§ **Directions**
For the word "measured", give the number of lines in these entries that contain it, with nothing else.

§ **Extracted records**
··········

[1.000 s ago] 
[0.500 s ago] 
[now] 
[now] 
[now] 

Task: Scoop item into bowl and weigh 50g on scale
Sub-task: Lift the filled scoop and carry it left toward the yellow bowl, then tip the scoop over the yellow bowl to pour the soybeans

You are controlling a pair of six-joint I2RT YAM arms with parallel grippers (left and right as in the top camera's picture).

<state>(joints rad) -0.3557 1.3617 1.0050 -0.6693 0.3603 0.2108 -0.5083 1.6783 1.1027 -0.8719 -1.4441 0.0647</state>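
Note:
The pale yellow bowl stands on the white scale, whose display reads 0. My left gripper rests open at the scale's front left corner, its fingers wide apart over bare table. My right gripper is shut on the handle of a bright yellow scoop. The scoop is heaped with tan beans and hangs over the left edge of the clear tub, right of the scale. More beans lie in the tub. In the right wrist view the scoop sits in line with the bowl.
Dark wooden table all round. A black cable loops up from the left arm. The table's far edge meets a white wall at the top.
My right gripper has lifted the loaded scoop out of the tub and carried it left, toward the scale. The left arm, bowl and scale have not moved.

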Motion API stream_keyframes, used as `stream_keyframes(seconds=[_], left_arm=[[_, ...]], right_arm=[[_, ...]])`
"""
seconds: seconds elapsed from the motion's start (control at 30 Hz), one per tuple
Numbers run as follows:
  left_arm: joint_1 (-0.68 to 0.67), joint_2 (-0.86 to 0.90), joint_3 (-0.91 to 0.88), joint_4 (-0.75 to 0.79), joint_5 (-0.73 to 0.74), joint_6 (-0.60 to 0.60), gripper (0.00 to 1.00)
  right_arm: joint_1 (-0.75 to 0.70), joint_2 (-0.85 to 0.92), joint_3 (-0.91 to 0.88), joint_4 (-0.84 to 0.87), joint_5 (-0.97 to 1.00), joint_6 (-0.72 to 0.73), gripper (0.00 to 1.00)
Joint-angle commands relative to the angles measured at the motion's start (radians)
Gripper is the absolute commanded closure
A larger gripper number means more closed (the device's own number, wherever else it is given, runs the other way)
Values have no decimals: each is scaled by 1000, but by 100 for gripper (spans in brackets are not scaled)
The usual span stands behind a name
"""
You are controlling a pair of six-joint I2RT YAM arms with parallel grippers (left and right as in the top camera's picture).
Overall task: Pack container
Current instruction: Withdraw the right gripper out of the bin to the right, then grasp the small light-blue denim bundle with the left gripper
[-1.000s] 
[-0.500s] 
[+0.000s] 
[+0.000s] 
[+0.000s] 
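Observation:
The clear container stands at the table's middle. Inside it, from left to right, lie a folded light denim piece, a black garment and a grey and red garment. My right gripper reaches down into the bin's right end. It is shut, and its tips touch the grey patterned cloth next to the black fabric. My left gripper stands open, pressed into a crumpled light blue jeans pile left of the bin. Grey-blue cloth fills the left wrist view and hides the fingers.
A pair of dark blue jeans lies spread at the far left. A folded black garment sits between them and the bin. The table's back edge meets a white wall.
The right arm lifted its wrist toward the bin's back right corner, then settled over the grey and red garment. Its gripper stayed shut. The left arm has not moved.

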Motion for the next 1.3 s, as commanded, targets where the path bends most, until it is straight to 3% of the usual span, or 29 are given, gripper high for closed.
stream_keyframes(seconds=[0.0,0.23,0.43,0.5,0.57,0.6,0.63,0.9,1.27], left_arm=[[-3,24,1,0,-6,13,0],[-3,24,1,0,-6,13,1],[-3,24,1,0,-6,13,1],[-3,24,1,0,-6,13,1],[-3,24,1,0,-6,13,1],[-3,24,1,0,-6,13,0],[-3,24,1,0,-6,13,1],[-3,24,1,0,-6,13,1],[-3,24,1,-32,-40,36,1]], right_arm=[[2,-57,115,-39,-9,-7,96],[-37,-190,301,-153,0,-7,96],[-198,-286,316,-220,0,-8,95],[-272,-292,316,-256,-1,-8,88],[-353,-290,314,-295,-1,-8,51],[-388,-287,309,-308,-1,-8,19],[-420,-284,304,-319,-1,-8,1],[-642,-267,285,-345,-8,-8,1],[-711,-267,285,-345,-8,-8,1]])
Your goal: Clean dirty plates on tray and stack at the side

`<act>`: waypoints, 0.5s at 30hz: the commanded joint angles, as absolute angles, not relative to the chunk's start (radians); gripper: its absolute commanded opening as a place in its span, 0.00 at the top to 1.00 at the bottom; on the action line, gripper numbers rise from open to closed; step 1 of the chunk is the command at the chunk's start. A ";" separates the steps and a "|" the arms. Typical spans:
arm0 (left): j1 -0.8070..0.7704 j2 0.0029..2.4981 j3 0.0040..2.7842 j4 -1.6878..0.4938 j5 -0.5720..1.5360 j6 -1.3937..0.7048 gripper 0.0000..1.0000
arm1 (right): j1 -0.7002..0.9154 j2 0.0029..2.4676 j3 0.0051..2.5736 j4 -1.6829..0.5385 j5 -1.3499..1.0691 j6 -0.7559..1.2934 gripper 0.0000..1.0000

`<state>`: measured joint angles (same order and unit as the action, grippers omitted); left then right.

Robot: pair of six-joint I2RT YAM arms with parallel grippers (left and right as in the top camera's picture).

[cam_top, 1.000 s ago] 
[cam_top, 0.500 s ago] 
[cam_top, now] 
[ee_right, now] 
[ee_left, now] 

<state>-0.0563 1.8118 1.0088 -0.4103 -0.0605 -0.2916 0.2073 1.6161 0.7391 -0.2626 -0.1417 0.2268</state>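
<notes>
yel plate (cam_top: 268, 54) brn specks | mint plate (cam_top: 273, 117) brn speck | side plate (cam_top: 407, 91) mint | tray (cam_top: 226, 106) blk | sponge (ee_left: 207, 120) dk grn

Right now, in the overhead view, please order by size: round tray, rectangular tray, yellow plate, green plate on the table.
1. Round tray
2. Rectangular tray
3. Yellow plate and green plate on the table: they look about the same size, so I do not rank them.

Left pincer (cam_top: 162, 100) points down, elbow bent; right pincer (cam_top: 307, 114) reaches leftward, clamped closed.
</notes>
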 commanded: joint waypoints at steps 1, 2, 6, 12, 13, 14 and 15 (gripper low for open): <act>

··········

§ **Answer to this exercise**
2